The concept is simple. Honest Beef sells directly to consumers, who order 20-kilogram "beef packs" and other standard packages. "Six to seven of them is one animal, and when we get seven orders, we ring up the farmer and say, 'What weights have you got?' and he says, 'I've got one of those', and away it goes, off into the abattoir," Moloney said.

"The idea is that the animal's still running around the paddock when you make an order. We don't store beef at all. We have no refrigeration, we have no nothing," he said. "We're cash-flow positive. We get paid before the animal's dead."

When it's "fully consigned", as Honest Beef's explanation coyly puts it.

"We don't do PayPal, we don't do any of the credit cards. They charge too much, that eats into our profits, and we have to pass that on to the consumer. Direct payment and Bitcoin, they cost us nothing."

Yes, Bitcoin.

Honest Beef started accepting the digital currency earlier this year. Is anyone using it? "Plenty," Moloney said. "The last two animals we sent off, we had [those] two pay by Bitcoin, and we've got a third waiting. We're probably getting 10 to almost 20 percent of our customers paying by Bitcoin now."

Now, there's nothing particularly high-tech about Honest Beef. There's a website and Bitcoin, sure, but the rest is just telephones and trucks, emails and evisceration.

There's plenty of ways to scale it up. Farmers could register their cattle by location, weight, and condition. A mix-and-match algorithm could find the best way of assembling customer orders into a reverse-jigsaw puzzle that shared out the slaughter to minimise time and travel, and maximise profits. But why bother?

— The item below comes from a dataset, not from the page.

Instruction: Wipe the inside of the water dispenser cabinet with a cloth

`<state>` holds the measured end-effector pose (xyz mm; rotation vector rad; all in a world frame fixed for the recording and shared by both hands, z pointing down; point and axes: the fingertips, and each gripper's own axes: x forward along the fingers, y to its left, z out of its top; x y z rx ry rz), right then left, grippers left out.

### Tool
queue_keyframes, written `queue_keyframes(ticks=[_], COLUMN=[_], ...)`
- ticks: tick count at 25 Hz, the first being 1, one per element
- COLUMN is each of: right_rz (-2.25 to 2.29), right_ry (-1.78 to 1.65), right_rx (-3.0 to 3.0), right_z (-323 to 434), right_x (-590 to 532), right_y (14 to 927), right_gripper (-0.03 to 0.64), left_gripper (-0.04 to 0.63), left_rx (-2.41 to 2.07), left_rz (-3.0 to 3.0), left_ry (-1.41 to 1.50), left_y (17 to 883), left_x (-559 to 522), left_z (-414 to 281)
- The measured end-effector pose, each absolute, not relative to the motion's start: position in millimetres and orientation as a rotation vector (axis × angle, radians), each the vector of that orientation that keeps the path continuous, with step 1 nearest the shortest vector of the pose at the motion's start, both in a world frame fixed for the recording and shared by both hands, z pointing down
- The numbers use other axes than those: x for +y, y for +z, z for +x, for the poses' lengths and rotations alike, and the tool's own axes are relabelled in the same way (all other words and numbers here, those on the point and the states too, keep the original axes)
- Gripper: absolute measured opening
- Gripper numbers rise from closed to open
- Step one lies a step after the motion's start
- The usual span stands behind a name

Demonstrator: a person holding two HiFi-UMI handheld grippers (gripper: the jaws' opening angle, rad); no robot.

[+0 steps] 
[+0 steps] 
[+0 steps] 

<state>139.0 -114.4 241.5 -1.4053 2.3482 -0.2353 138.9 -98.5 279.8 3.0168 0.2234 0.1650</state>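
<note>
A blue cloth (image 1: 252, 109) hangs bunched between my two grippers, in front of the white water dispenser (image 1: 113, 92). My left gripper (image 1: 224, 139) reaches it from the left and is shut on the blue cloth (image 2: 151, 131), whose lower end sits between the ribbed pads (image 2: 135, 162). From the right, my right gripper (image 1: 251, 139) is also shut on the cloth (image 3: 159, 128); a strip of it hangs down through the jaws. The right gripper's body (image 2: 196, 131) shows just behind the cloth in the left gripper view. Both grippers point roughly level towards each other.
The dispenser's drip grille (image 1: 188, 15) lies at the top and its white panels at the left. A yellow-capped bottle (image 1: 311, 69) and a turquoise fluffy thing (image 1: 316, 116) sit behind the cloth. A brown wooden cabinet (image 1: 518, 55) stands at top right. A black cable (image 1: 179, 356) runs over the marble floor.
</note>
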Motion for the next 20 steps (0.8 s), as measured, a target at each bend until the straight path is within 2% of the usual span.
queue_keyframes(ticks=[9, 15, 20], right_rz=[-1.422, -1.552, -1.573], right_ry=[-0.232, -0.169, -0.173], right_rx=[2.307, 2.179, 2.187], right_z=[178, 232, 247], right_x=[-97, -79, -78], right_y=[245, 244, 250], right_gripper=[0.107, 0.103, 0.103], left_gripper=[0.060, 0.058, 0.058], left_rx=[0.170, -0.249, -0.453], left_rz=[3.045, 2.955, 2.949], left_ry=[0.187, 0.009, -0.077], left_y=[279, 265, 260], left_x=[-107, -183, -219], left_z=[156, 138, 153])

Honest Beef illustrates what becomes possible when you start thinking of every business as something as a service. Or, as futurist Mark Pesce put it last year, when every business is an API.

Honest Beef taps into commodified road and air logistics, and commodified digital banking and communications — all the generic stuff that's delivered globally at "cloud scale" because it's the same whether you're selling beef or tomatoes or shoes or children's toys or helicopters — and uses that infrastructure to deliver your personal share of a dead cow from a particular valley in northern New South Wales at a flat rate of AU$10.75 per kilogram. And the farmers keep 70 percent of that.

I joke that I have "my t-shirt maker in San Francisco". But, realistically, we could all soon be like the Victorian aristocracy, every family having its own boutique provedores of gourmet foodstuffs as precisely specified as we like, and instead of a working class to deliver it, we've got robots and the cloud.

Well, at least until the climate collapses and oil runs out and everything dies.